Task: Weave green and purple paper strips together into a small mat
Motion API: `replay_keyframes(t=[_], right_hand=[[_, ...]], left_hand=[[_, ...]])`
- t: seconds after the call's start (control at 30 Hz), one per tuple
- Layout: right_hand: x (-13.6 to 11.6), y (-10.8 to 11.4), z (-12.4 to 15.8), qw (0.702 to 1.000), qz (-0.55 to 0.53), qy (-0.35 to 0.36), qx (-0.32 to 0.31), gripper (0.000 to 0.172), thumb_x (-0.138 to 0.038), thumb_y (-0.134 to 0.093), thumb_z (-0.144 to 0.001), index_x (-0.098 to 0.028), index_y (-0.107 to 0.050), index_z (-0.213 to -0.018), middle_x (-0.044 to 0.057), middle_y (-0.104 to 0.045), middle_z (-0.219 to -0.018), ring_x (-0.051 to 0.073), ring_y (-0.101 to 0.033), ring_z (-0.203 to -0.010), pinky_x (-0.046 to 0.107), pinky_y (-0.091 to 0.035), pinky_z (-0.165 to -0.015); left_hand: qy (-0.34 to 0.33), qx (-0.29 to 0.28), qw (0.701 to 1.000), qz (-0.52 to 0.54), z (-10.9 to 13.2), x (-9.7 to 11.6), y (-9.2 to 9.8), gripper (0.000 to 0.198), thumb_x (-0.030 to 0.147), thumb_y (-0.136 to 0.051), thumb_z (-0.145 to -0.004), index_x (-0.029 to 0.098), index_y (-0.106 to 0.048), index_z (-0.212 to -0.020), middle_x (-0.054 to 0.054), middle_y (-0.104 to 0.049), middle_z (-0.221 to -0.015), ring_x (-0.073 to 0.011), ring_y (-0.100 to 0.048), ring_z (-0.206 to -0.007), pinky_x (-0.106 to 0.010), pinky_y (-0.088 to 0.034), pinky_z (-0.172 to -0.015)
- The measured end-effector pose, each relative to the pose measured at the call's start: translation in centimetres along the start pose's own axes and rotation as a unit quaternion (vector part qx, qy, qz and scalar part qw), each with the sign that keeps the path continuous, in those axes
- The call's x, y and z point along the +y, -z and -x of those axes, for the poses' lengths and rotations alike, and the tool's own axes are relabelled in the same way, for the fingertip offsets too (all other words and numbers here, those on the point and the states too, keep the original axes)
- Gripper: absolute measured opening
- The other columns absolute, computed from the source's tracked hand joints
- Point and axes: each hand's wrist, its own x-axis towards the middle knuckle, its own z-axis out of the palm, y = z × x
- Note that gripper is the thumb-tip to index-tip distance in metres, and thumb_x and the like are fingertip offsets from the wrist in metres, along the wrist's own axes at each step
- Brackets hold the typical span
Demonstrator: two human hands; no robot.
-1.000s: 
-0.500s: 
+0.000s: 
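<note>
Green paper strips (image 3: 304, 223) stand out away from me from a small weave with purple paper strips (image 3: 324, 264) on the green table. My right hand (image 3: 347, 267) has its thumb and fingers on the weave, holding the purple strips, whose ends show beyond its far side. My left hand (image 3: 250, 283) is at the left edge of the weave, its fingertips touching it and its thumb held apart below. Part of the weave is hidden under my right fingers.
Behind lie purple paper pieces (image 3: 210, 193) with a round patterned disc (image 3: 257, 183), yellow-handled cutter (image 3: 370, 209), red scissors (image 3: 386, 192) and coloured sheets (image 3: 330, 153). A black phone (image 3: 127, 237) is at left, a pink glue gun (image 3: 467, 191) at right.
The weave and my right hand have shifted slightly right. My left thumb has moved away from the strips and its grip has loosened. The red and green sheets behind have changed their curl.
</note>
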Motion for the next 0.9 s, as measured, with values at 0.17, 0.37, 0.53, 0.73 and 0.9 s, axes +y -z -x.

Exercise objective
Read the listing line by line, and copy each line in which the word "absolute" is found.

Response to the exercise
- Gripper: absolute measured opening
- The other columns absolute, computed from the source's tracked hand joints

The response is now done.